Highlights & Insights¶
- Unmatched dataset comprehensiveness: The combination of 5 sensors, 12 modalities, 10 viewpoints, and 3 conditions provides an unprecedented research scope.
- Forward-looking task definition: The omni-modal goal of a unified model capable of handling arbitrary modalities directly addresses real-world deployment requirements.
- Value of systematic analysis: A comprehensive evaluation across 12 modalities for the first time reveals the concrete strengths and weaknesses of each modality in gait recognition tasks, including the clothing-change robustness of infrared and the limitations of 4D radar.
Limitations & Future Work¶
- Data collection was conducted in a controlled environment, leaving a gap with real-world outdoor scenarios.
- The scale of 725 subjects, while relatively large for multi-modal settings, remains considerably smaller than RGB-only datasets such as GREW (26K subjects).

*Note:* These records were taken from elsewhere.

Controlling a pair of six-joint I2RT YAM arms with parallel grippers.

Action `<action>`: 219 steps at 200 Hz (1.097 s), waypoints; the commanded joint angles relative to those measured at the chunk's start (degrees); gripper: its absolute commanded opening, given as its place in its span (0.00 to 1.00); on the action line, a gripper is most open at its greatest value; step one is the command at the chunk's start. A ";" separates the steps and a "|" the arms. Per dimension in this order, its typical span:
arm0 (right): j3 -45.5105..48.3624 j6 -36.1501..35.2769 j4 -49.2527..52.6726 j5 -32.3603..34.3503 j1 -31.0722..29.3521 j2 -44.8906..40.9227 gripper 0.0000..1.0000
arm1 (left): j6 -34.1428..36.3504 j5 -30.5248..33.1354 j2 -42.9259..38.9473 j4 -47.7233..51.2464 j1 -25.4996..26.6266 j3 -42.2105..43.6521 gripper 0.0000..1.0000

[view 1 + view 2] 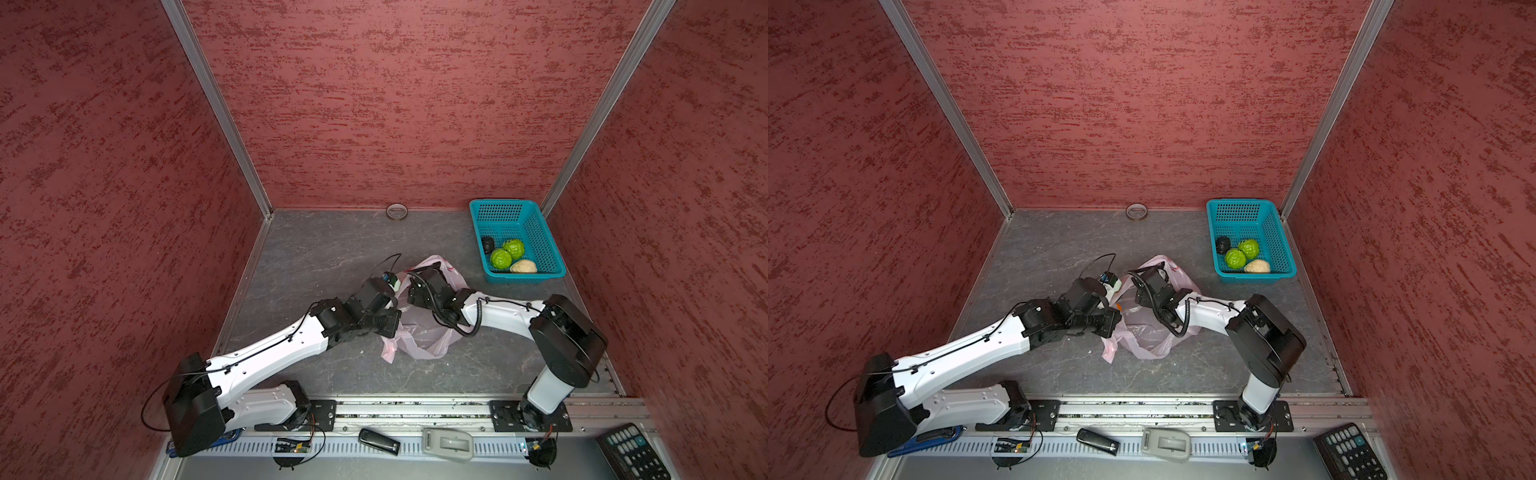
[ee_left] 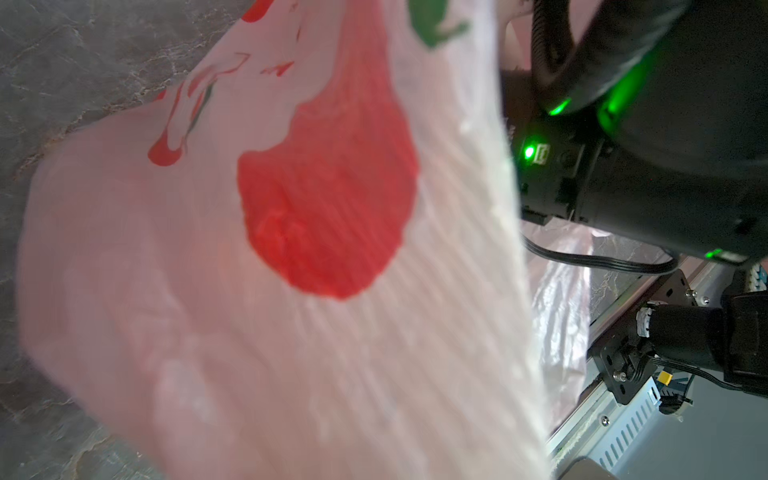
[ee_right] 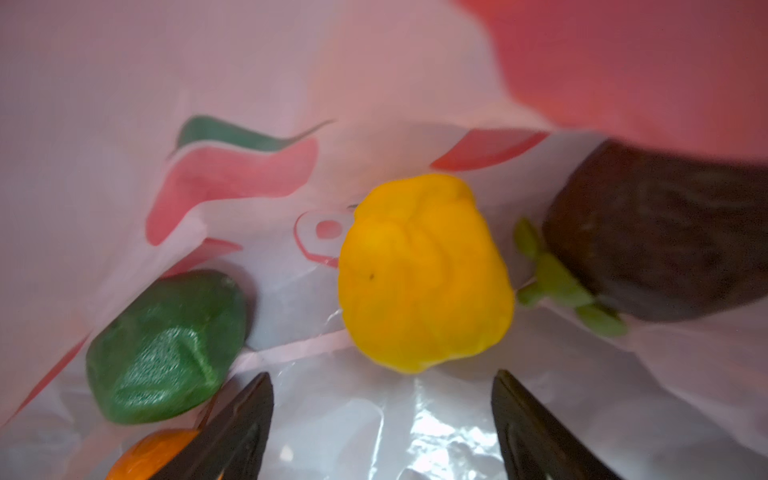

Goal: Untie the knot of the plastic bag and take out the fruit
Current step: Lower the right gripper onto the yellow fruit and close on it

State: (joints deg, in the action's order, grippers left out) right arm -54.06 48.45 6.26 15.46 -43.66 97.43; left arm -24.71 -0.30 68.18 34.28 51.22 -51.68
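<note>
Facing yellow fruit (image 3: 424, 274), right pincer (image 3: 382, 374) gapes (inside bag (image 3: 124, 83)).

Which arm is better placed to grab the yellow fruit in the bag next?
Right. The right gripper sits inside the bag, jaws open before the yellow fruit; the left arm seems to hold the bag open.

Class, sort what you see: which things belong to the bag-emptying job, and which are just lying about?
Job: plastic bag, yellow fruit, dark green fruit, orange fruit, dark brown fruit, teal basket, right gripper.
Lying about: tape roll, calculator, black device, grey device.
</note>
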 commanded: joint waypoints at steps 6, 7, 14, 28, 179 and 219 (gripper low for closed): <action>-0.61 0.57 0.03 4.35 1.15 -1.69 0.86 | 0.27 0.25 0.94 0.10 0.38 -1.21 0.00; -0.65 0.58 0.01 4.38 1.18 -1.66 0.86 | 0.27 0.23 0.96 0.13 0.42 -1.22 0.00; -0.66 0.25 -0.42 4.40 1.48 -1.47 0.86 | 0.27 0.12 1.16 0.12 0.42 -1.38 0.00; -0.78 -0.24 -1.19 4.36 2.32 -0.79 0.87 | 0.36 -0.16 1.63 0.00 0.45 -1.73 0.00; -6.81 -1.69 -11.97 7.44 5.58 11.80 0.83 | -0.68 -8.16 6.97 -2.11 1.25 -5.95 0.00; -6.86 -2.20 -12.51 7.31 6.13 12.52 0.65 | -0.95 -7.49 5.89 -1.63 1.27 -5.28 0.00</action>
State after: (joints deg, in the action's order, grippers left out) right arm -59.96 45.98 -5.04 20.69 -38.20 109.51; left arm -25.21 -7.46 75.61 32.95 52.21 -57.74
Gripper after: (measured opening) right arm 0.695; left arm 0.050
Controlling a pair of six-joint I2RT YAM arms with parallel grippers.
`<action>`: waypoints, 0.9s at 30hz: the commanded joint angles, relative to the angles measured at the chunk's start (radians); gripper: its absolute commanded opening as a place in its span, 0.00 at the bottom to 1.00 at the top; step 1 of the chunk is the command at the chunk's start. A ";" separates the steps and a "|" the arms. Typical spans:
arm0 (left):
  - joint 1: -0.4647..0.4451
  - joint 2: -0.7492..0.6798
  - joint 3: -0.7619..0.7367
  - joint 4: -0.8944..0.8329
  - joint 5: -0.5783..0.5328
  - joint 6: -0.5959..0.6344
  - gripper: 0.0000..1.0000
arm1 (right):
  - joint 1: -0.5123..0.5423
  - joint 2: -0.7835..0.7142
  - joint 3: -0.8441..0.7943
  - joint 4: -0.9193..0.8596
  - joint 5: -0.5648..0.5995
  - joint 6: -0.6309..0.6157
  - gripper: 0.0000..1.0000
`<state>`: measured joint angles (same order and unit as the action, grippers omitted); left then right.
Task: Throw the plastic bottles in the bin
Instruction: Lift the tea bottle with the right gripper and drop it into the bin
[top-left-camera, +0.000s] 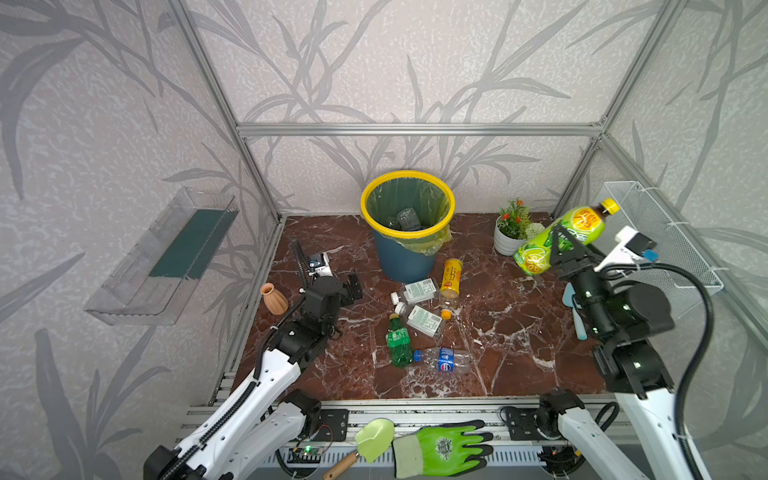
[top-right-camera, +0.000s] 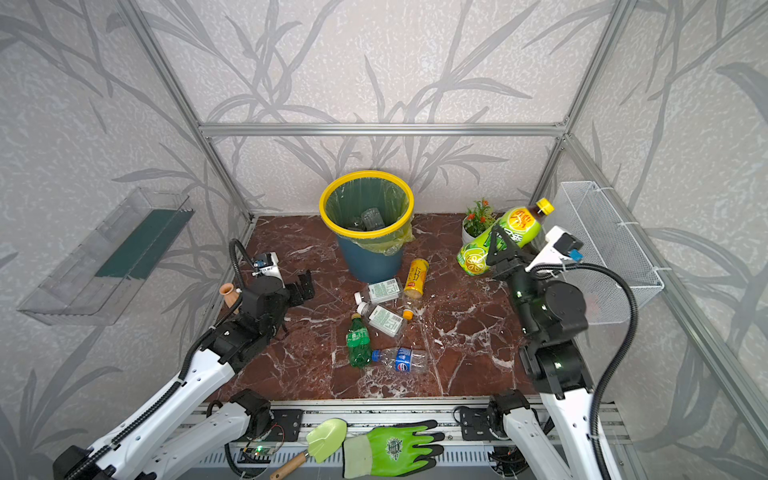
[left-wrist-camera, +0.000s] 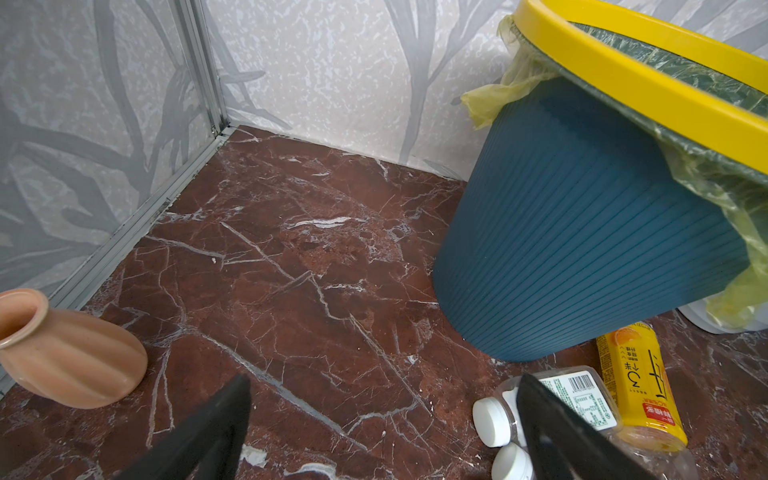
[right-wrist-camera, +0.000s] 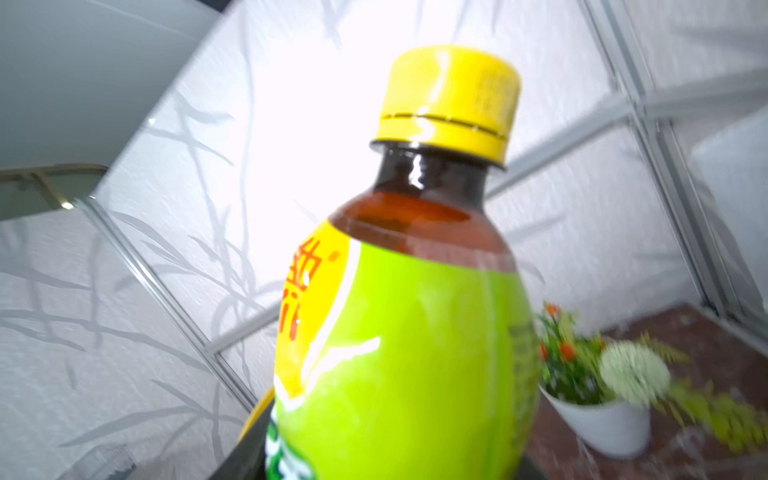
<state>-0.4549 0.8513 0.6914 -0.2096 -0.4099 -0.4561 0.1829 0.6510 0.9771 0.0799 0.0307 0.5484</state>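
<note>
The right hand (top-left-camera: 567, 246) is clamped across the middle of the lime-labelled bottle (top-left-camera: 582, 220), held tilted above the surface (top-left-camera: 519, 332). I judge the carry risky: the smooth label could let the bottle pivot or slip, and its base hangs close to the flower pot (top-left-camera: 505, 247), which a low swing might clip. From that hand the cap points to two o'clock and the base to eight, while the bin (top-left-camera: 407, 176) stands well apart at about ten o'clock; the left hand (left-wrist-camera: 386, 432) hovers wide open, holding nothing.
</note>
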 joint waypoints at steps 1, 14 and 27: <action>0.006 0.002 0.002 -0.004 -0.003 -0.044 0.99 | 0.003 0.120 0.049 0.111 -0.052 -0.070 0.53; 0.005 0.022 0.018 -0.041 0.019 -0.069 0.99 | 0.254 1.006 0.875 -0.254 -0.176 -0.205 0.88; 0.006 0.046 0.046 -0.030 0.093 -0.031 0.99 | 0.221 0.726 0.681 -0.198 -0.061 -0.306 0.99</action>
<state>-0.4541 0.9054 0.7040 -0.2394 -0.3359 -0.5037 0.4213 1.4006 1.7115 -0.1448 -0.0463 0.2604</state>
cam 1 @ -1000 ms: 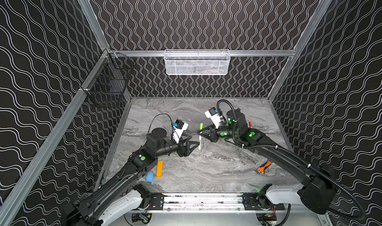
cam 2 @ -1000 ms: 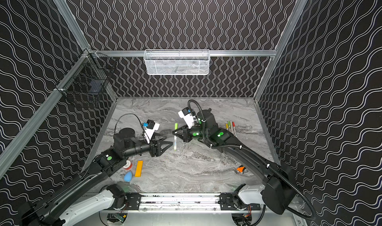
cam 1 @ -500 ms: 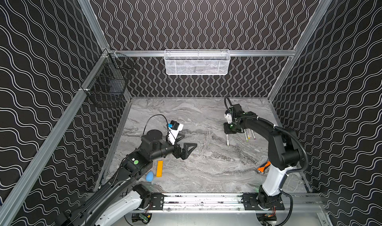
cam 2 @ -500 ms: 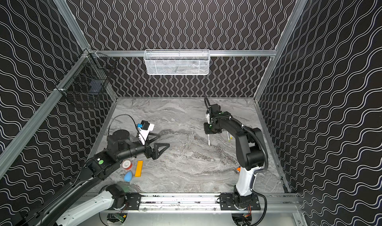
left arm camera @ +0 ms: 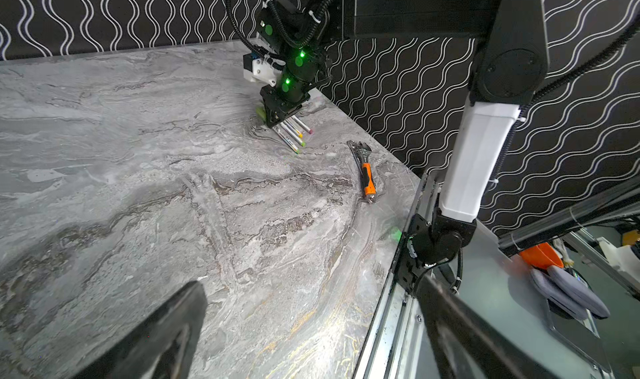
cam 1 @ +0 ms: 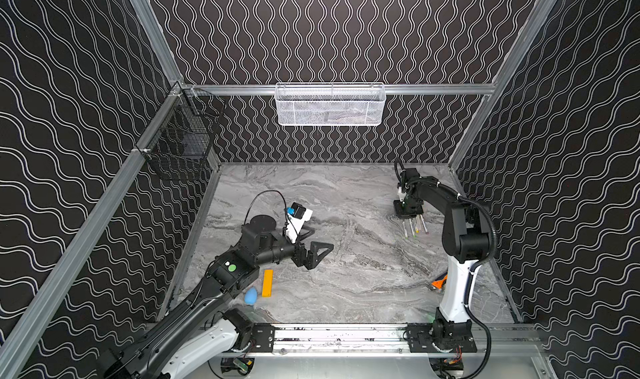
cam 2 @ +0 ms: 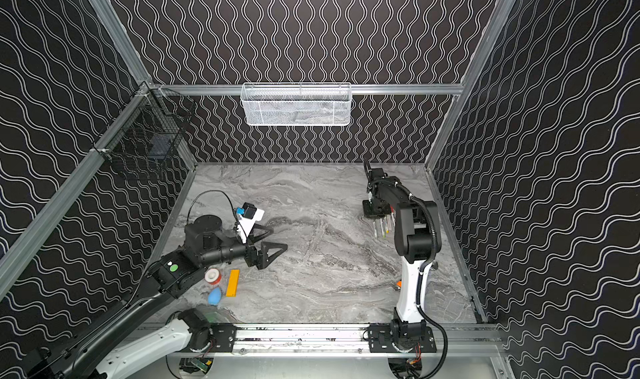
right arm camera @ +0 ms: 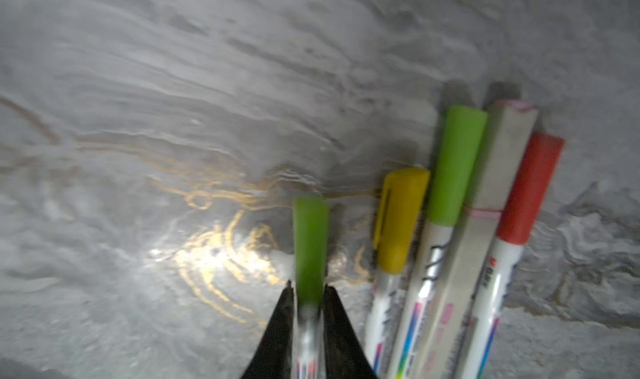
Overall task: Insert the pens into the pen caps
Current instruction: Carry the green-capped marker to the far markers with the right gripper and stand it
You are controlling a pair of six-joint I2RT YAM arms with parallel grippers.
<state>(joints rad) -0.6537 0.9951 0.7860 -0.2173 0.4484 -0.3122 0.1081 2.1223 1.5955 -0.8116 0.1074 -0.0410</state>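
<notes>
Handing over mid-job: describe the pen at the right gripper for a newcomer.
At the far right of the table, pens lie under the right gripper. It is the green-capped pen between the gripper's fingers, set apart from four bunched neighbours.

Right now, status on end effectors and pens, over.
Left end effector open, empty. Right end effector jaws flank green-capped pen, grip unclear. Four more pens lie alongside. Wrench apart, not obstructing.
</notes>
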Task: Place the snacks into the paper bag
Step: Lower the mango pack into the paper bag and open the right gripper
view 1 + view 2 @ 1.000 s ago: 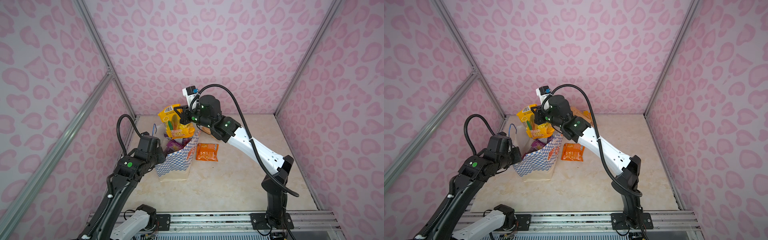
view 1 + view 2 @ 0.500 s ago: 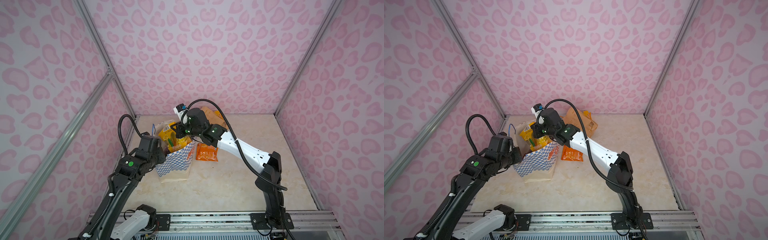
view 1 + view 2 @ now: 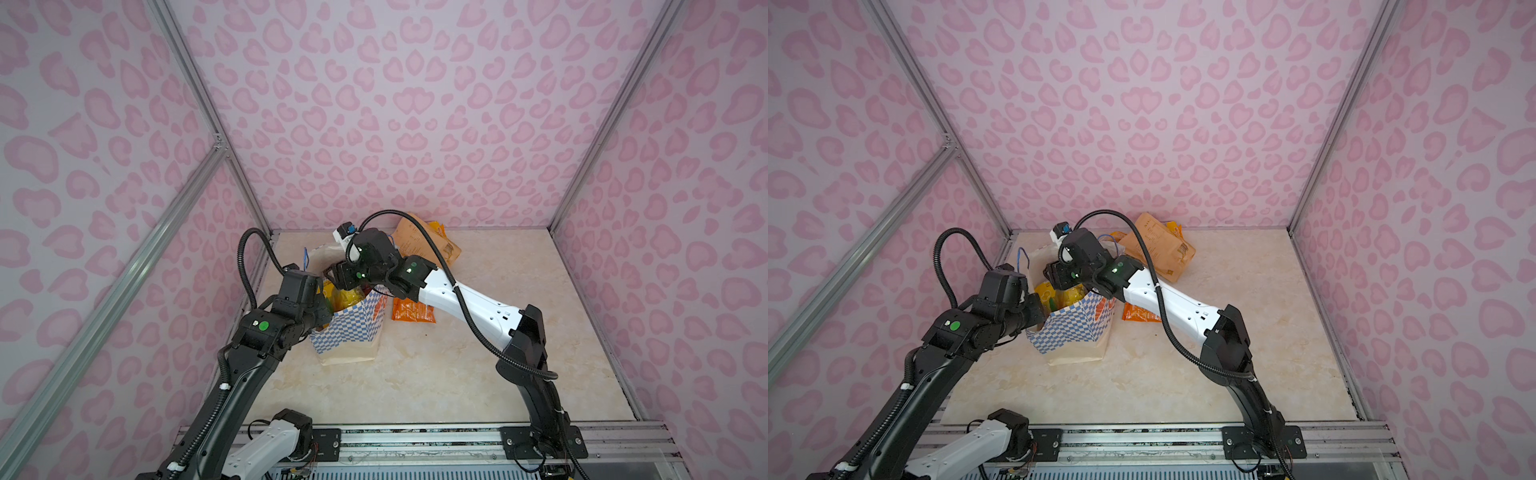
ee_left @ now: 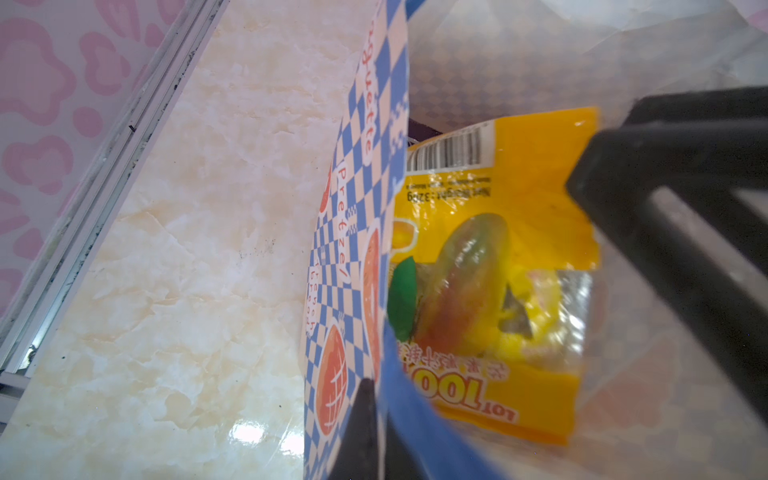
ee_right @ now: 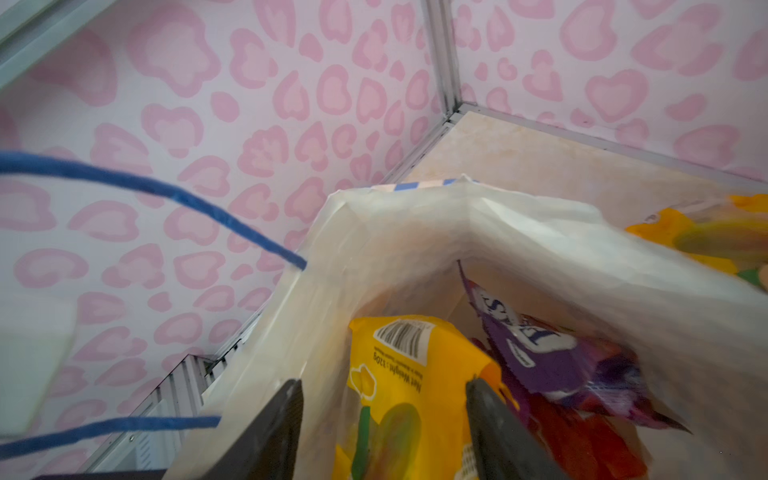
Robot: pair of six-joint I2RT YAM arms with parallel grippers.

- OmniGait is designed as a simple baseline; more sophisticated cross-modal alignment strategies may yield further performance gains.
- The potential of 4D radar remains underexplored and warrants dedicated network design.
Related Work & Insights¶
- vs. SUSTech1K: SUSTech1K covers only RGB and LiDAR sensors, whereas MMGait extends coverage to 5 sensor types and 12 modalities.
- vs. CASIA-B: CASIA-B is a classic benchmark but contains only RGB data at a relatively small scale (124 subjects); MMGait represents a qualitative leap in the multi-modal dimension.
- vs. FreeGait: FreeGait also employs RGB and LiDAR but covers only a single viewpoint, whereas MMGait provides full coverage across 10 viewpoints.
Rating¶
- Novelty: ⭐⭐⭐⭐⭐ — The first 5-sensor, 12-modality gait benchmark; the omni-modal recognition task definition is pioneering.
- Experimental Thoroughness: ⭐⭐⭐⭐⭐ — Systematic evaluation across single-modal, cross-modal, and multi-modal dimensions with multi-method comparisons.
- Writing Quality: ⭐⭐⭐⭐ — Dataset description is detailed and evaluation logic is clear.
- Value: ⭐⭐⭐⭐⭐ — Provides a landmark benchmark resource for the multi-modal gait recognition community.